Я пихаю его кулаком в бок. Он обхватывает рукой мою шею, нагибает меня вперед и впечатывает кулак в голову, с нажимом вкручивает, будто пытается под черепушкой нащупать мозг. Есть он там, Жан может расслабиться. Не такой уж я и дурак. В отместку я пихаю его кулаком под ребра и выворачиваюсь из захвата.
Драка не затягивается. Мы боремся не всерьез. Я поправляю прическу и еще разок тычу его кулаком под ребро. Настроение поднимается. Будь повод, я бы с удовольствием повозился еще, но и так знаю, что Жан с легкостью уделает меня и здорового. А бок еще болит, и мышцы противно ноют при каждом движении. Зато, когда отойду, стану сильнее. Дедушка Тедди рассказывал, так растут и крепнут мышцы. А сила мне скоро ой как пригодится. Может, даже меч поднять смогу и замахнуться.

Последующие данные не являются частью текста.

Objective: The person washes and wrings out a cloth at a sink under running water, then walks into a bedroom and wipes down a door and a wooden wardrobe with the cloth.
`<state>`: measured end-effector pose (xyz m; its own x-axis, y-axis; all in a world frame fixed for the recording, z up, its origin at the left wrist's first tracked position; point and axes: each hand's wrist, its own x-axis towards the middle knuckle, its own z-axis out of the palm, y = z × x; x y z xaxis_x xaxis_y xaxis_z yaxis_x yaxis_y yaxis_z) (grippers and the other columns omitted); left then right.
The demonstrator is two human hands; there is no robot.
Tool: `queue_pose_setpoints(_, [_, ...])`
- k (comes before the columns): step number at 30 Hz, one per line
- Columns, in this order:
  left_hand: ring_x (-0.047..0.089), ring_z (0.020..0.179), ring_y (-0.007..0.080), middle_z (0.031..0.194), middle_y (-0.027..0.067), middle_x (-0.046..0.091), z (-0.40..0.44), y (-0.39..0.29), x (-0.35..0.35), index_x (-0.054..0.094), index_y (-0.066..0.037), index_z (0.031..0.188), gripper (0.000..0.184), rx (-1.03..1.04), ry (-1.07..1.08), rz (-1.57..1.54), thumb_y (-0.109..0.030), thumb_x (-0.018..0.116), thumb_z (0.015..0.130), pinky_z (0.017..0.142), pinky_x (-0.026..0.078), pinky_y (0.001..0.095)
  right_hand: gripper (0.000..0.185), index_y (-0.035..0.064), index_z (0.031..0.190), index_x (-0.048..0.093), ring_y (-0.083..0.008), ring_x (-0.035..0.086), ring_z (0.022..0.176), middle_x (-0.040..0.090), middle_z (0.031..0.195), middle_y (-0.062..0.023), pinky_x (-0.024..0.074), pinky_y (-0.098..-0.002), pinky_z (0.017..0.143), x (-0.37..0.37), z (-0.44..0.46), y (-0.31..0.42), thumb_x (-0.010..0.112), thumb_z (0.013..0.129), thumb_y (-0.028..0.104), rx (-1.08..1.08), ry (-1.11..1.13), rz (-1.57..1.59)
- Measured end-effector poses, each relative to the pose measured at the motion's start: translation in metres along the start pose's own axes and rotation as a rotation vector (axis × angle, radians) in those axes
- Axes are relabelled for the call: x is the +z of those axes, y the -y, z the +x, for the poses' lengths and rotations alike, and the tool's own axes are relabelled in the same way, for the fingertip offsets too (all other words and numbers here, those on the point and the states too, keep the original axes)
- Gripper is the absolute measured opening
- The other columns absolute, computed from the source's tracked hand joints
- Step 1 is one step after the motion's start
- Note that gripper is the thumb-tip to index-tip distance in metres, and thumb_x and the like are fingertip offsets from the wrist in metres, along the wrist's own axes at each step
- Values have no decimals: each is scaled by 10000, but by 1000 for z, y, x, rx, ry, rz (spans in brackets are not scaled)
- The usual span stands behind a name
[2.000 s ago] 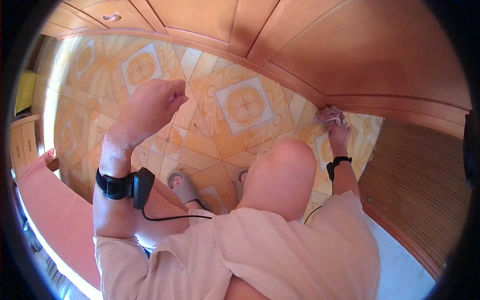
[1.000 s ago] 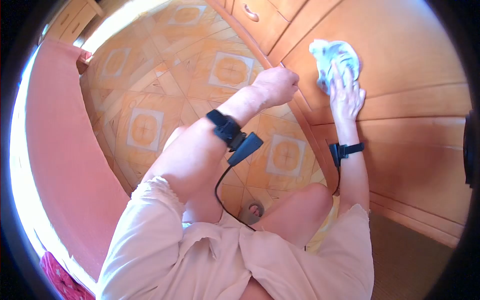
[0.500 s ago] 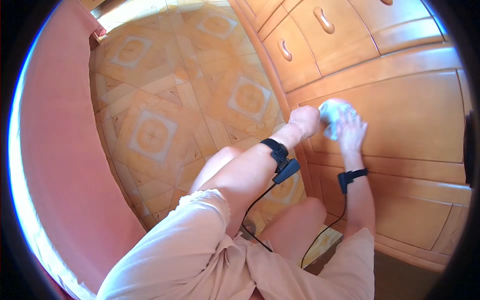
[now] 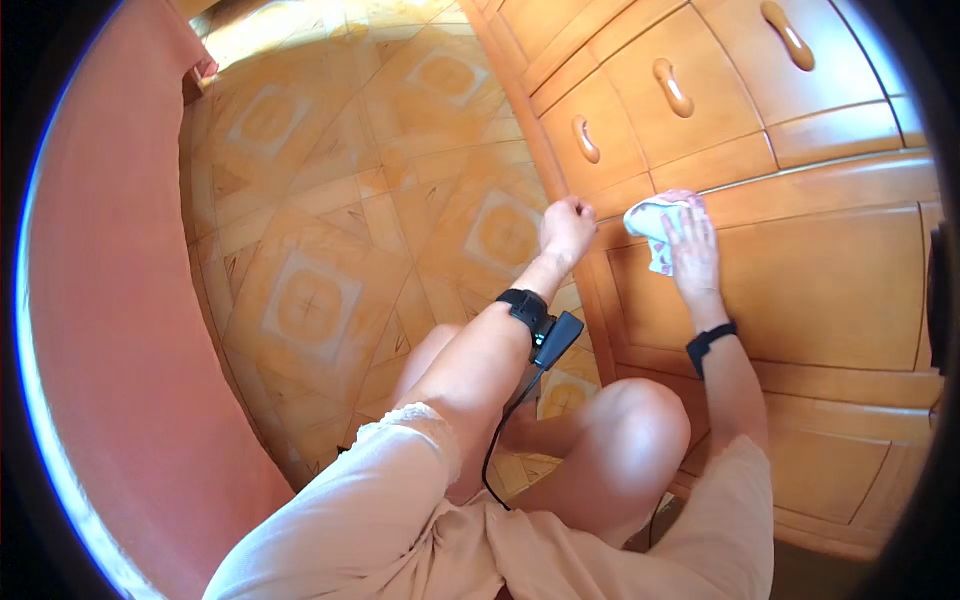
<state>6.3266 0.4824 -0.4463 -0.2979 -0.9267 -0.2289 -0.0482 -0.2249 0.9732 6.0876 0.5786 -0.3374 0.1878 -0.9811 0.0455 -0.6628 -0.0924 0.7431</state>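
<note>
My right hand (image 4: 694,255) lies with its fingers extended over a white and pink cloth (image 4: 652,222), pressing it against the wooden cabinet (image 4: 800,280). The cloth is bunched near the top edge of a large front panel, below the drawers, and part of it is hidden under the fingers. My left hand (image 4: 567,232) is curled into a fist to the left of the cloth, apart from it and from the cabinet. Nothing shows in that fist. Both wrists wear black straps, and a cable runs from the left one.
Several drawers with curved wooden handles (image 4: 674,88) line the upper part of the cabinet. Patterned floor tiles (image 4: 390,200) spread out to the left. A pink cover (image 4: 120,280) hangs along the left side. My bent knee (image 4: 640,430) is close to the cabinet's lower part.
My right hand and the cloth have moved up the cabinet front toward the drawers. My left hand has drawn away from the cloth to the left. The view has shifted slightly.
</note>
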Motion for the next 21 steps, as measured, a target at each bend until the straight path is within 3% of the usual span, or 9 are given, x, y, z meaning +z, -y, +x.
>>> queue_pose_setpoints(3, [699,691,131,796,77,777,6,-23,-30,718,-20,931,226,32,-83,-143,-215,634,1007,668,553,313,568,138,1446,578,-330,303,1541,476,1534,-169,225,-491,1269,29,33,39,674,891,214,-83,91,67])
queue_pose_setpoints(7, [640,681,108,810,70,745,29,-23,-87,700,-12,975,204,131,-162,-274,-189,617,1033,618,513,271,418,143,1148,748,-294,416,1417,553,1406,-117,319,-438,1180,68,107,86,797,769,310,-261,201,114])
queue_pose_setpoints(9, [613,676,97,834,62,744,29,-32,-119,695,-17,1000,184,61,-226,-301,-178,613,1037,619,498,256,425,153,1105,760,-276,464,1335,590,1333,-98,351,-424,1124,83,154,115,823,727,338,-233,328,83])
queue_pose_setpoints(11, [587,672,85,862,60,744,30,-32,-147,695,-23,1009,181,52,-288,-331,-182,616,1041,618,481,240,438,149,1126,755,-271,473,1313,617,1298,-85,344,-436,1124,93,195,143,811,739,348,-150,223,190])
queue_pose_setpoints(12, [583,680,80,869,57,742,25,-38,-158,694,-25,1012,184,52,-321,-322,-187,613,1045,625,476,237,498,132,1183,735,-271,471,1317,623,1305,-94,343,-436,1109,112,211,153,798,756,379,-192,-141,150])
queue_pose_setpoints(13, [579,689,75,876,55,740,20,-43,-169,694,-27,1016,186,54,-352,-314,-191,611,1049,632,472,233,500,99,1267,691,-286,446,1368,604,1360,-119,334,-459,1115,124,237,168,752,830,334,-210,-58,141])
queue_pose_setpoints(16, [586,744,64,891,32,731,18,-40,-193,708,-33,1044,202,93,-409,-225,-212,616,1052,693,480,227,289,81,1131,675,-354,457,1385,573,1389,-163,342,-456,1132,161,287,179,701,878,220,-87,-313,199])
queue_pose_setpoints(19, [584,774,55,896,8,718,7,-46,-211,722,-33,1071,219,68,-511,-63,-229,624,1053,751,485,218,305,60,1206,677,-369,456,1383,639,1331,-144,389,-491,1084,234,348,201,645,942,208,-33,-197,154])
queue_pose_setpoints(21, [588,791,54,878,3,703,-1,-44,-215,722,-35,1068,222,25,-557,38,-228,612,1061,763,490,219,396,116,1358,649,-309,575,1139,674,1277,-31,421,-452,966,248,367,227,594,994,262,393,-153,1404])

Между нами повисает долгая пауза, но неловкости нет. С Жаном, как с родным братом, можно молчать, не напрягаясь. И я знаю, что бы ни случилось, и что бы я ни натворил, он никуда не денется. А уж после казни его родителей и нашего дедушки, после всех моих ошибок и пакостей, с уверенностью могу сказать, что теперь он уж точно никогда и никуда не денется.
Только если погибнет, но об это я думать не хочу. Слишком вероятно, чтобы забивать себе голову подобными рассуждениями. Мы теперь вне закона. Каждый наш следующий шаг может стать последним. И у меня хватает мозгов, чтобы это понять.
В нашей с Саймоном семье спокойно молчать мы могли только втроем в компании с дедулей. При отце и матери молчание принимало почти мистическую тяжесть, становилось плотным и обязывающим. Но стоило раскрыть рот, как разговор превращался в скандал. Именно поэтому большую часть свободного от академии времени мы проводили на улице с Жаном. Но это после разделения. До него Жан часто ошивался у нас в гостях и был нашим единственным другом. Даже его небрежное «эй, уродцы» не обижало. То, что он уже тогда делил нас на двух самостоятельных людей, казалось нам достижением. Мы могли часами заниматься всякой ерундой: охотиться за чернильными червями, строить башни из пустых консервных банок (которые приносил с собой Жан, потому что Рита сразу сдавала их в пункт приема), рисовать и перекидываться подушками. И наша неповоротливость никогда не раздражала его. И он не выглядел так, будто делает нам одолжение. На фоне нашей с Саймоном семьи, это бесценно.
Наша приемная мать ненавидит нас, отцу плевать. Но я и не имею права требовать ее любви, однако по незнанию требовал, чем еще больше злил ее. И теперь меня гложет чувство вины, будто я насильно отнял у нее самое дорогое – родную дочь.